The war in Ukraine is a turning point and will accelerate five existing trends.
Russia’s war in Ukraine is brutal, illegitimate, chaotic, and above all traumatic and disruptive for the population. Russian President Vladimir Putin had counted on a short war and a quick regime change. Opposition to his invasion has quickly escalated, and his own army is driving itself into the mud, suffering from lame logistics, lack of motivation and unreliable equipment with the reputation of the “Lada-army”.
This frustration causes Putin to revert to a neo-stalinist strategy of blind terror and general destruction that does not spare the civilian population. The strategy of the burnt earth under the eye of millions of cameras carried around by citizens these days.
This is the third major crisis in Europe in 15 years, and each crisis had a completely different cause. The financial crisis came unexpectedly and led to reforms that are still not completely finished. The corona crisis spurred Europe to make improvements in its health system, but above all to catch up in digitalization and climate investment. This Ukrainian crisis is also a “tipping point” and in turn accelerates a number of trends that were already underway:
The power of ESG
The massive Western corporate exodus from Russia would not have happened 15 years ago. Today, it is a logical consequence of the importance that companies have come to place on their ESG policies. The opening of the first McDonald’s in Russia was historic, and a sign of hope for economic fraternization after the fall of the Berlin Wall. The closure of the 800 restaurants and the continued payment of the 62,000 unemployed workers was a courageous decision that was widely emulated.
The shockwave sent by the hundreds of businesses through the Russian economy hits the Kremlin hard and even scares China. You cannot participate in a global economy without accepting a minimum of essential values. Yes, that’s a face of capitalism we hadn’t seen yet, and it’s enormously powerful.
The End of Lean Production
The last thirty years in manufacturing were dominated by lean production, with low inventories, fast supply and efficient global production chains. In all boardrooms the consequences are now being dealt with. People are thinking about the new post-Covid and post-Ukraine reality. Lean production will give way to a new production model based on buffers and alternatives, but also circularity and climate impact which is more sustainable.
Accelerated energy diversification
European energy policy in recent years has been a failure. The over-dependence on fossil fuels has always been a weakness, but replacing the dependence on the Middle East with that of Russia is a strategic blunder, which may be put mainly on the German account. An acceleration of investments in all kinds of renewable energies (wind, solar, but also geothermal, hydro, tidal…) is inevitable, as a revival of nuclear energy in Europe. The Netherlands, France and Germany have already shifted. Belgium will come last and pay the price.

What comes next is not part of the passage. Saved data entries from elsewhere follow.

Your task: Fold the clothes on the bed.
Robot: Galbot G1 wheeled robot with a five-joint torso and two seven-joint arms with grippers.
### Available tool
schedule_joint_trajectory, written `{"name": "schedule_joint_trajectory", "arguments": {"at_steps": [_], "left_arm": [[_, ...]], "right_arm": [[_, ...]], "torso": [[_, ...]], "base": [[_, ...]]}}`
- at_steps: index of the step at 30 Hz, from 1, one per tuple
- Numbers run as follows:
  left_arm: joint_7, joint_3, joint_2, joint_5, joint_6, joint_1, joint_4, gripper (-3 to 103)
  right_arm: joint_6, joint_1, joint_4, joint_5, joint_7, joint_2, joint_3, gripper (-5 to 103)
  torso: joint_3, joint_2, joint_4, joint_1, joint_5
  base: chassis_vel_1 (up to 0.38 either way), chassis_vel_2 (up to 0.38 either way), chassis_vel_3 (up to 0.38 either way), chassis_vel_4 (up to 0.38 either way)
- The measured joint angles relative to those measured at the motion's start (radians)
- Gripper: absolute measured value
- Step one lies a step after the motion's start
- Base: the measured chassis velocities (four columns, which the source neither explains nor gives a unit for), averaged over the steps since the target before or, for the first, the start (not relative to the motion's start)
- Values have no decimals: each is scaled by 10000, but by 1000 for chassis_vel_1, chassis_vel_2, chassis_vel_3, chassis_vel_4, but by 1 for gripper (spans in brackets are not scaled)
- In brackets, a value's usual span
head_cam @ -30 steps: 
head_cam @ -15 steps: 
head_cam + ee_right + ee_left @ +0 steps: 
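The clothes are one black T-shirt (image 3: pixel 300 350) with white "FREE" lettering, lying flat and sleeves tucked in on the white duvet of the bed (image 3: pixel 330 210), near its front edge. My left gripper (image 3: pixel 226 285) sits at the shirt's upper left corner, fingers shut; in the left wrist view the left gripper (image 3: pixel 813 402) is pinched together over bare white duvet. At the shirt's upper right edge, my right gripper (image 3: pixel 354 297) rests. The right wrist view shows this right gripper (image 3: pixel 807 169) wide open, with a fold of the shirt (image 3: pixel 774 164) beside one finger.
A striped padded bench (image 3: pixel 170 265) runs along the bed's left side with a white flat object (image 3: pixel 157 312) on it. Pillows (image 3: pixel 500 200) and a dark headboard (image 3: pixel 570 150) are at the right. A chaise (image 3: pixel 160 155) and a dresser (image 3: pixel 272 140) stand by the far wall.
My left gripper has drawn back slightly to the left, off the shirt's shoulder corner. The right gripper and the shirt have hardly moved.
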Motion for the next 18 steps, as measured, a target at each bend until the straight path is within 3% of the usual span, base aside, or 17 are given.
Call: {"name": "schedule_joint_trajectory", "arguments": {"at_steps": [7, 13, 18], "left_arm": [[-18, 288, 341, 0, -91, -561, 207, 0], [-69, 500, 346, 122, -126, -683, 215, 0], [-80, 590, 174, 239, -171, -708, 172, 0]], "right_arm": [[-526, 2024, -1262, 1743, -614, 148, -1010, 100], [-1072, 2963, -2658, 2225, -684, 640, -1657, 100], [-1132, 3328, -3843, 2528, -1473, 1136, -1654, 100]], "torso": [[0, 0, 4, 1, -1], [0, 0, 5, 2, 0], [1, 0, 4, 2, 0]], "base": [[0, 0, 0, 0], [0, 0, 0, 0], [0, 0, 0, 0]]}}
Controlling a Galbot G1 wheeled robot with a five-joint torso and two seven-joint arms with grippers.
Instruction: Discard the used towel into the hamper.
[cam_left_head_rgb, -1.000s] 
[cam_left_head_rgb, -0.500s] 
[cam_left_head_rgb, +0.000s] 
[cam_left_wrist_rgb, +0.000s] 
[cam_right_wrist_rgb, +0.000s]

THE EUROPEAN UNION realizes its vulnerability
With each crisis, Europe realizes its unpreparedness and its vulnerability. First the European banking system, the euro, the health system, and now defense and energy. But Europe is also starting to catch up in cyber defense and in semiconductor manufacturing. It would also do well to structure its immigration policy a bit, because without a solid plan and without proper integration, the current enthusiasm will get bogged down in a further rise of extremism and populism.
Bigger government, more inflation
Europe tackled the corona crisis with huge public funds which have not only contributed to enormous waste and corruption but also to little innovation and entrepreneurship. France and Italy are already calling for similar emergency funds to alleviate the war impact. As Europe’s government grows, so does its rigidity, government debt, taxes, inflation and reduced competitiveness.
If Europe wants to dampen inflation, raising interest rates will not help. European Central Bankers in Frankfurt and Parliament politicians in Strasbourg need to do something about it before the next crisis.